Embarking on an ambitious jigsaw puzzle to piece together the individual flints, the archaeologists discovered in every case they were crafting the large bifaces, or knives.

Dr Pope said: “We established early on there were at least eight individuals making tools and considered it likely a small group of adults, a ‘hunting party’, could have been responsible for the butchery.

“However, we were astonished to see traces of other activities and movement across the site, which opened the possibility of a much larger group being present.

“We worked with our reconstruction artist

Lauren Gibson to bring the site and its social complexity to life.”

The horse provided more than just food. Several bones had been used as tools called retouchers.

Co author Simon Parfitt, also of UCL, said: “These are some of the earliest non-stone tools found in the archaeological record of human evolution.

“They would have been essential for manufacturing the finely made flint knives found in the wider Boxgrove landscape.”

Co-operative activity among larger numbers of people suggests these temporary sites could have been highly social spaces for interaction, learning and the sharing of tools and ideas.

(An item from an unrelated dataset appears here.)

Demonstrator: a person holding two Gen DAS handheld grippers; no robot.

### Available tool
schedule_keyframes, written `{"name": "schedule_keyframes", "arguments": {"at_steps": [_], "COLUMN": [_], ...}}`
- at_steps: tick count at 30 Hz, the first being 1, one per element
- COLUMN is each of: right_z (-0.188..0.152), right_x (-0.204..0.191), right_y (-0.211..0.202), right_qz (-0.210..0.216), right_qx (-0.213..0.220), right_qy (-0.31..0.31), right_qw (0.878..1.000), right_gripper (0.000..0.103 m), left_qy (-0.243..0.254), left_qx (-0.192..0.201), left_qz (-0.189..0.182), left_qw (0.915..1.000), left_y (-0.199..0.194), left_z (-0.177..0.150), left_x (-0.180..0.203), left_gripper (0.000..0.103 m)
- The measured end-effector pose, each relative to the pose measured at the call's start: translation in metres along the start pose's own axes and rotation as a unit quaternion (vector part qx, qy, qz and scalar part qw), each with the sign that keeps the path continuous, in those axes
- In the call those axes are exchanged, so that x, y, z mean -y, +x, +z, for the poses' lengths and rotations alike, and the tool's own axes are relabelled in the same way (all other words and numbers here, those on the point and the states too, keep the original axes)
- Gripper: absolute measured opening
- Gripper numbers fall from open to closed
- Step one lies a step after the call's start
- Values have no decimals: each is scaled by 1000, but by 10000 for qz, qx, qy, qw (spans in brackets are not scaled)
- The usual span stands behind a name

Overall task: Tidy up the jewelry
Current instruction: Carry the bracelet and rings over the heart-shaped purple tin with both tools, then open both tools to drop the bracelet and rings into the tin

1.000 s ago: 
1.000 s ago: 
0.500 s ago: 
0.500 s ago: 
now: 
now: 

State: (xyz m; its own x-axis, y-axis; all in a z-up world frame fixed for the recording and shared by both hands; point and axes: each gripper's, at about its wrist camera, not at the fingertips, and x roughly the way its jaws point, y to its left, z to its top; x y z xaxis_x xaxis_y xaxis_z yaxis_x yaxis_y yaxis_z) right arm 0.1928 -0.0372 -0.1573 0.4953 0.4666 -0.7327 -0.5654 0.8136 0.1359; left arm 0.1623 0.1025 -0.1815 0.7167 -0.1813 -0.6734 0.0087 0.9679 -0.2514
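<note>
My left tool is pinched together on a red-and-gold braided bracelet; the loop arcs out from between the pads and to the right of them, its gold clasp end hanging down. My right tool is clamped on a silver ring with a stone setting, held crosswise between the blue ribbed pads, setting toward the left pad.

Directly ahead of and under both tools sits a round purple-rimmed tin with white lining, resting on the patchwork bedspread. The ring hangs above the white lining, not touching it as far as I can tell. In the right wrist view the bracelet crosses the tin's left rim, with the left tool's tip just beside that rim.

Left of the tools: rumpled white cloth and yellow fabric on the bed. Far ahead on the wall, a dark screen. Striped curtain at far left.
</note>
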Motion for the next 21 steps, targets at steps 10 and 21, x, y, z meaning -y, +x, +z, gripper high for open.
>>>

The Horse Butchery Site at Boxgrove shows this behaviour more vividly than any other so far discovered in the archaeological record.

The early Stone Age dwellers had modern-style human hands, despite the fact they belonged to a species ancestral to our own but which became extinct more than 300,000 years ago.

Questions still remain over where the Boxgrove people lived and slept and even what they looked like.

Answers may well rest in the 16-mile wide

ancient landscape, which lies preserved under modern Sussex.

Barney Sloane, national specialist services director at Historic England said: “This research is a timely reminder of the power of archaeology to illuminate details of remarkably intimate events across a vast gulf of time and at the same time to improve our understanding of how human beings evolved.

“The discovery, in a quarry site, demonstrates clearly the value of ensuring that our planning policies take

account of archaeology’s potential for scientific advancement.”

The latest findings are documented in a ground-breaking new book The Horse Butchery Site, published by UCL Archaeology South-East’s Spoilheap Publications.